Despite all our lacking resources, our hospital fares far better under the Free Syrian Army’s jurisdiction than ones in the regions controlled by the military.
We’ve heard stories of those captured by the military. The patients in the hospitals are dying not from the injuries they sustained during the protests but from what is inflicted on them inside the hospital. While we suffer from the siege, injured demonstrators there are blindfolded and tortured, their ankles chained to the beds. Doctors and nurses sometimes join in.

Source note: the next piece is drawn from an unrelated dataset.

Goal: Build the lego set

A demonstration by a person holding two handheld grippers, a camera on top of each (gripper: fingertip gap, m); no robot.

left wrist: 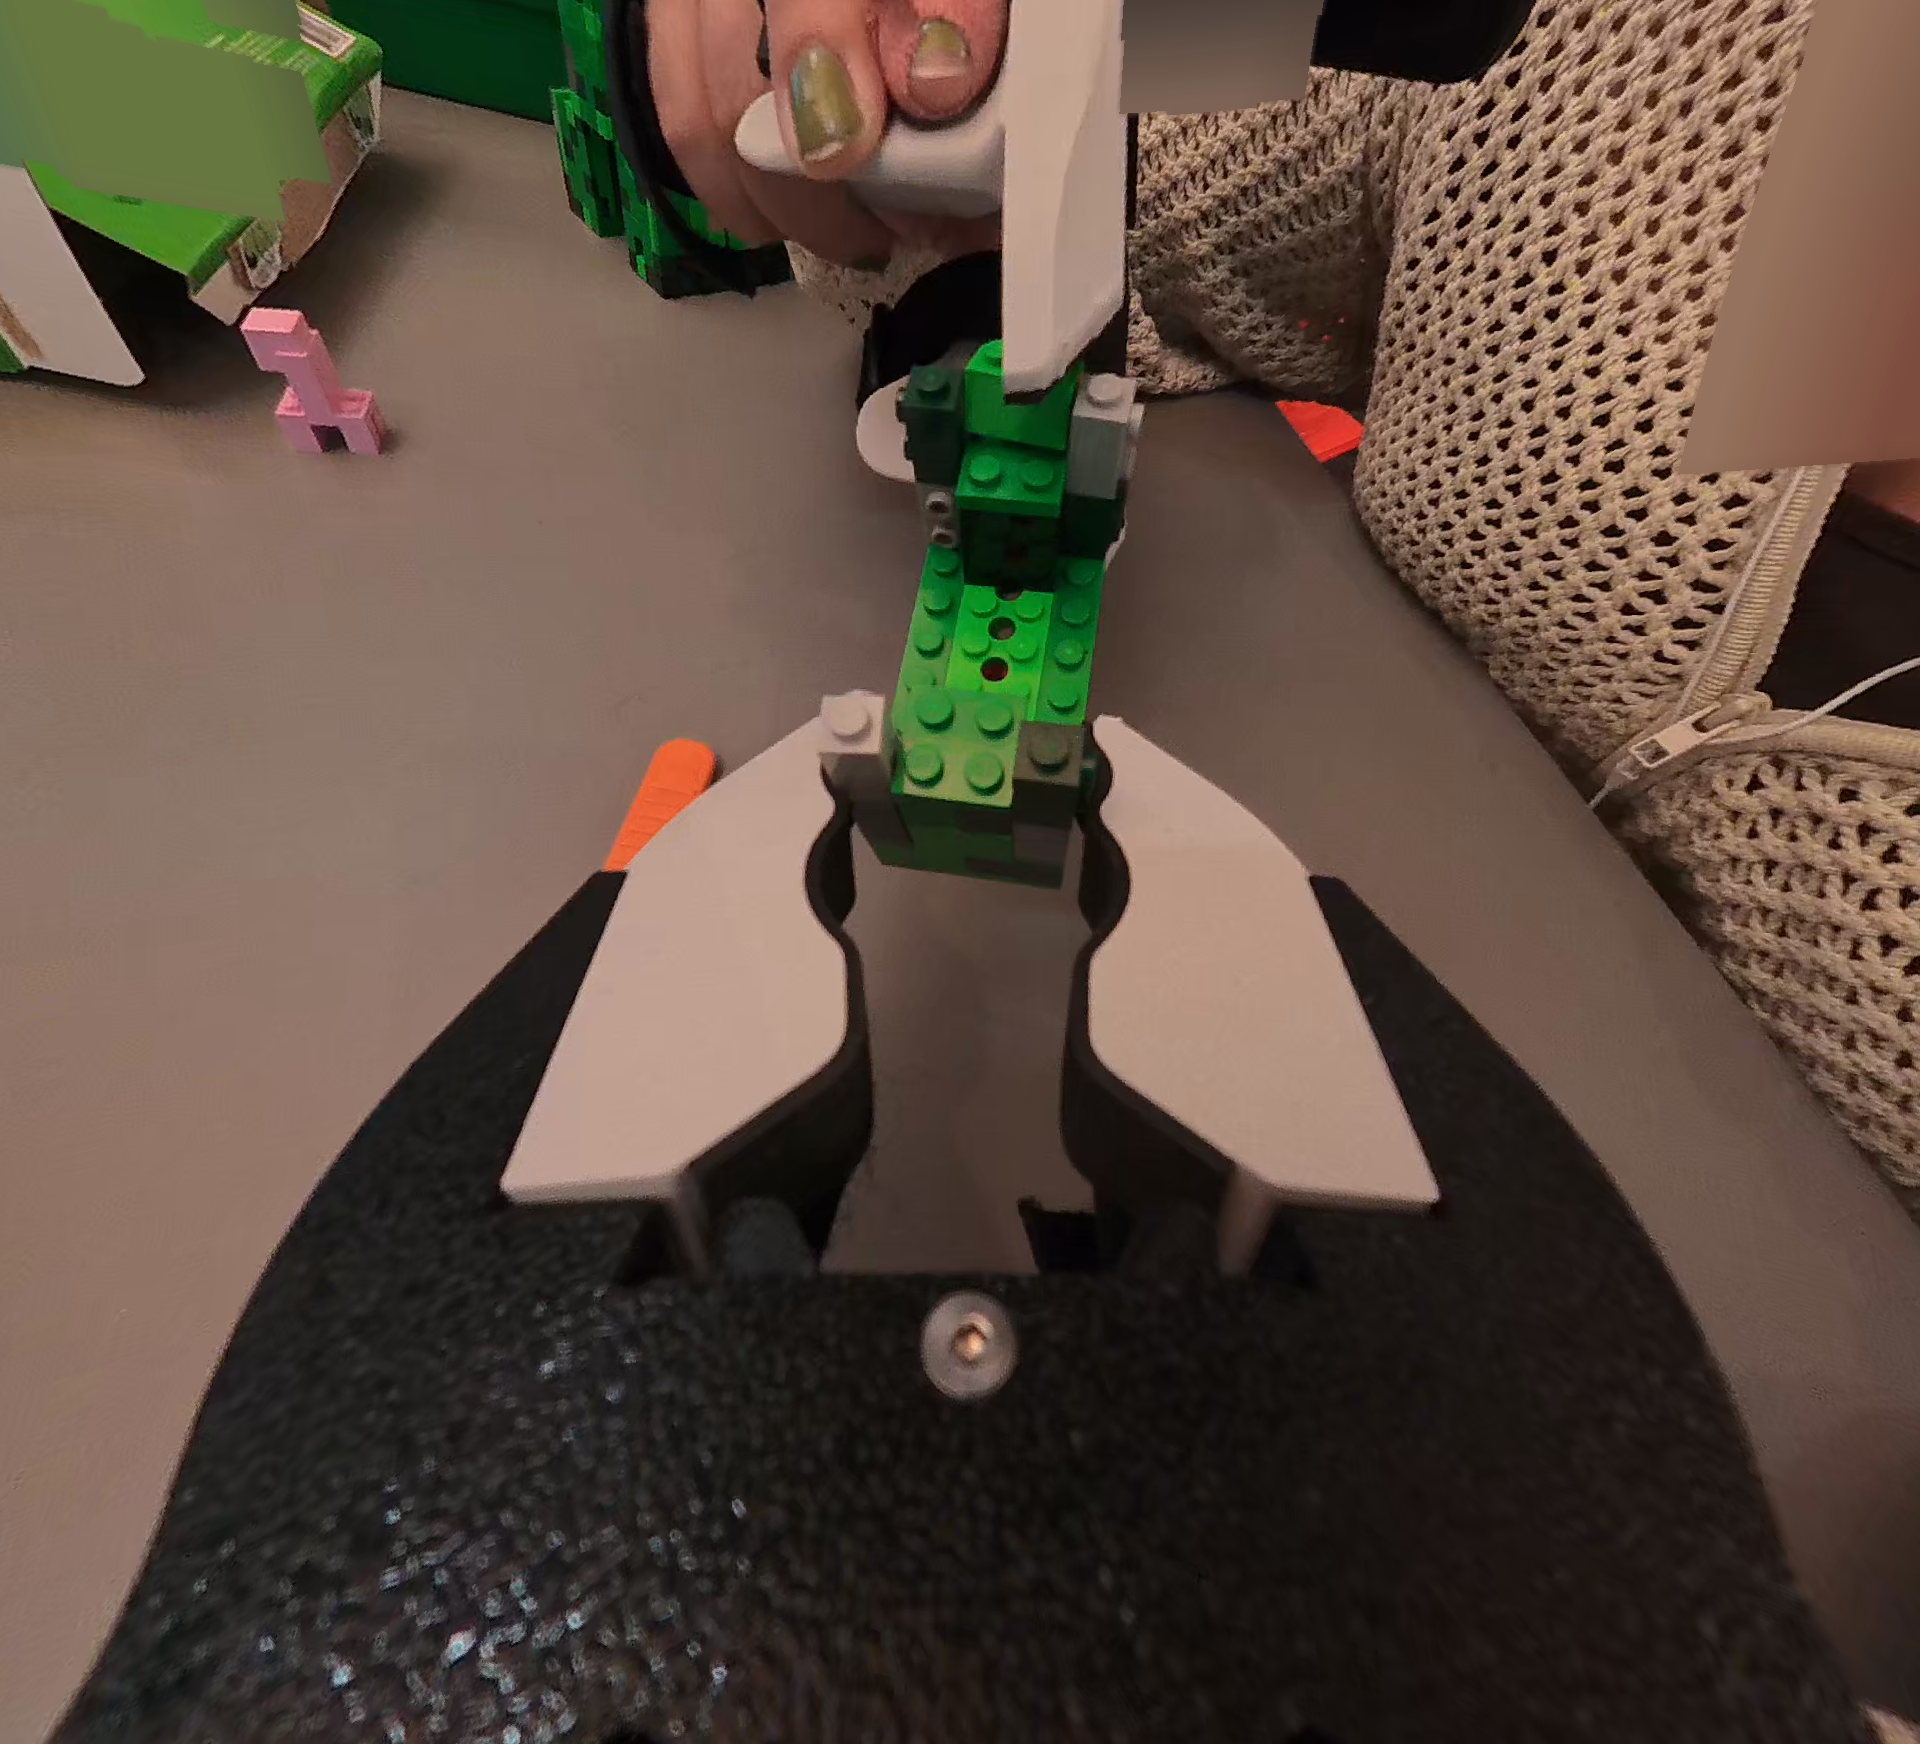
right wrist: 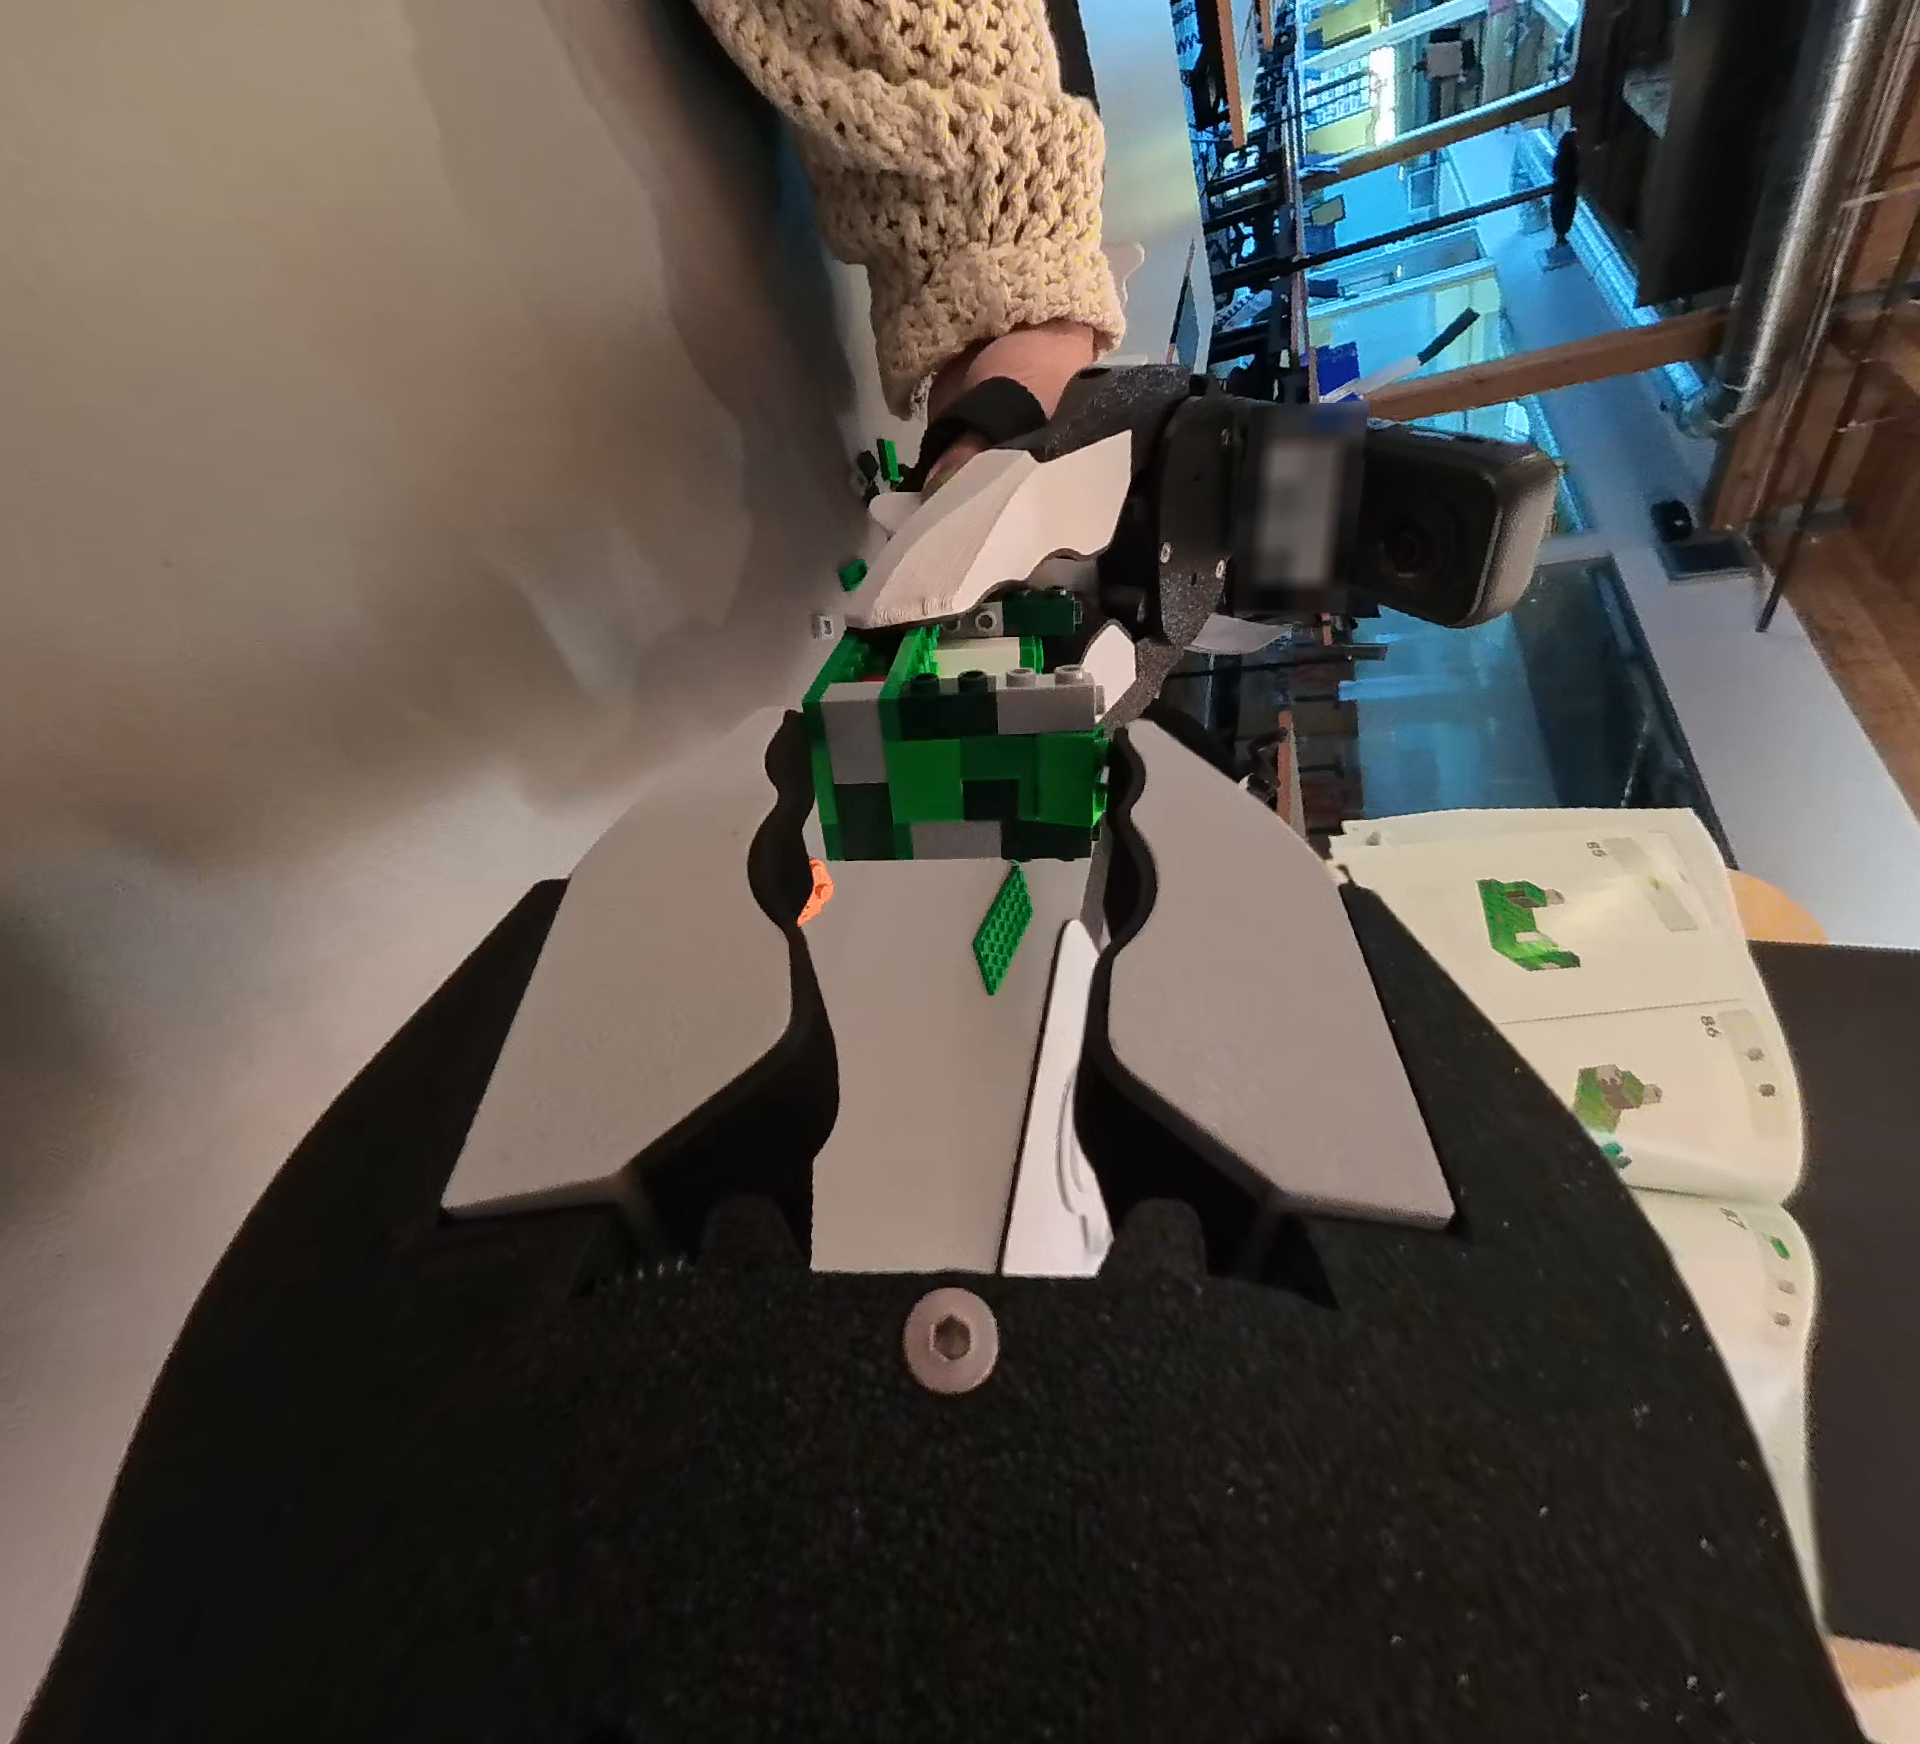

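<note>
We see the lego build (left wrist: pixel 987 655) held above the table (left wrist: pixel 416 655) between both grippers, a brick separator (left wrist: pixel 665 795) on the table just left of it, and a pig figure (left wrist: pixel 317 390) farther left beside the box (left wrist: pixel 177 136).

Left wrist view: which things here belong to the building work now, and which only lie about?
In use:
green lego build
left gripper, shut on its near end
right gripper, shut on its far end

Lying about:
pink lego figure
orange piece
green box
tall green lego model
</note>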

Here in our hospital, the beds are stacked one beside the other, with families surrounding the patients, so I have to squeeze between them to ask the patient how they’re feeling. Dr. Ziad hurries toward me, carefully stepping through the countless bodies of patients draped across the floor; those are all alone in this world with no families. Not even a bed. His salt-and-pepper hair is disheveled, the wrinkles around his brown eyes more pronounced. He took the job as head surgeon after the last one died in a raid. Before that he was an endocrinology doctor with hours he set himself, slowly easing into retirement. When the unrest started, he immediately sent his entire family to Lebanon, and the hospital became his home. Just as I was forced to become a surgeon, so was he.
“Incoming. Reports of a bomb hitting Al-Ghouta. Twenty casualties. The seventeen injured are being brought here,” he says. As head surgeon, he’s connected to the Free Syrian Army, which supplies him with any information they get that could help us save more lives.
My heart expands for one second with relief. That’s on the opposite side of my neighborhood. A half-hour car ride. Layla is safe. And then it shrivels up. Bombs mean anything could come through these doors. Intestines out and looped inside themselves, burns, severed limbs…
I wait by the entrance with Dr. Ziad, who’s whispering verses of the Quran that talk about serenity and God’s mercy. It calms the cold sweat trickling down my neck. Any minute now, the doors will slam open.
Any minute.
Khawf appears beside the windows in front of me. His suit gleams despite the hospital’s broken light, and his hair is swept back, not one strand out of place. He’s grinning at me. Khawf loves the hospital. He knows that my fear of Layla’s becoming the next mangled body I bury will wither my resolve to stay. That eventually I’ll want to leave Syria.
We hear the screams before the doors open, giving us a split second to ready ourselves. But no matter how many times I see it, no amount of warning can prepare me for the sight of a human struggling for breath. This is not normal, and it never will be.